Comalies XX is the first remix album by Italian gothic metal band Lacuna Coil. It was released by Century Media Records on 14 October 2022. The album is a rearranged re-recording of the band's 2002 album Comalies.

Background
In June 2021, Cristina Scabbia, during an interview with Revolver magazine, talked about the hard situation for writing new music. "Everything we do in a regular life, in a normal life enriches us and gives us input that we can put in our music," she said. "And also we like to write together.

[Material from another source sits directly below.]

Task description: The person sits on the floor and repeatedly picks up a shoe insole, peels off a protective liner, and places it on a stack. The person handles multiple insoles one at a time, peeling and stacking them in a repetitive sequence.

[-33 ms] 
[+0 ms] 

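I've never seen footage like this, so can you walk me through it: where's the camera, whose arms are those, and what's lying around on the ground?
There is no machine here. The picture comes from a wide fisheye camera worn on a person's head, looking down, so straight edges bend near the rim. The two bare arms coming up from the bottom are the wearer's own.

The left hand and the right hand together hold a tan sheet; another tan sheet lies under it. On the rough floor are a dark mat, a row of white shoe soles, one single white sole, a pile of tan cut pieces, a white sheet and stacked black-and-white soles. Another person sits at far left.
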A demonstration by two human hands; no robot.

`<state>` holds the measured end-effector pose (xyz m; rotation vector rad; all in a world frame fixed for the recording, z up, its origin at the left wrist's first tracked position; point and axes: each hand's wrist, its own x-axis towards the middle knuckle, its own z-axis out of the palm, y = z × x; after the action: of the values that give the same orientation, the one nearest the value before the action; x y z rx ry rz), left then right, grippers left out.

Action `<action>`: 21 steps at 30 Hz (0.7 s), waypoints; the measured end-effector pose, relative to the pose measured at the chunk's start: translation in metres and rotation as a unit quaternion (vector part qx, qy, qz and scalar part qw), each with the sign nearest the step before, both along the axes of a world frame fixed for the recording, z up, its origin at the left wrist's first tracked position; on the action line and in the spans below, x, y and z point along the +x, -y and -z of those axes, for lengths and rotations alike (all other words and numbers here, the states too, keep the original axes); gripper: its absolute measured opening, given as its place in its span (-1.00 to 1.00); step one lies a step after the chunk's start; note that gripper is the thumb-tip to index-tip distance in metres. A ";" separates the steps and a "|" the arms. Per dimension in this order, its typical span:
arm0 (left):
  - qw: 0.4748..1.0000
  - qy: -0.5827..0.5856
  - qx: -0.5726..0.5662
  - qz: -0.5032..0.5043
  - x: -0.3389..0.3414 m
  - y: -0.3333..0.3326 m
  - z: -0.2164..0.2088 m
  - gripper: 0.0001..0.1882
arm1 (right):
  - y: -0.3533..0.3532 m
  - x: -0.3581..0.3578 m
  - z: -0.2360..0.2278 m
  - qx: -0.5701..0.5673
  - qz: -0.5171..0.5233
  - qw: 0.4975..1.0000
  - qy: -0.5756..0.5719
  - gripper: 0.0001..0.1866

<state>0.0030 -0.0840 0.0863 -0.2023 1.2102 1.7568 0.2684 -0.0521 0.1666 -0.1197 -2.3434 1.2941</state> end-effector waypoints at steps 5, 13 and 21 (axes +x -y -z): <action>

So, if Marco creates the basis of the music together with the other musicians in the band, then Andrea and I jump in with the lyrics and vocal lines. But we do that together. We need to enter in songwriting mode. So we didn't really like the fact that we had to write separately just because we have to put a record [together] because it's quarantine. Now we are starting to collect ideas 'cause we feel a little bit happier."

On February 22, the band shared on Instagram a photo from a studio, recording a very special project.

On 9 May 2022, the band announced a one-night-only concert on Saturday October 15 at Fabrique in Milan, celebrating the 20th anniversary of their third studio album, Comalies.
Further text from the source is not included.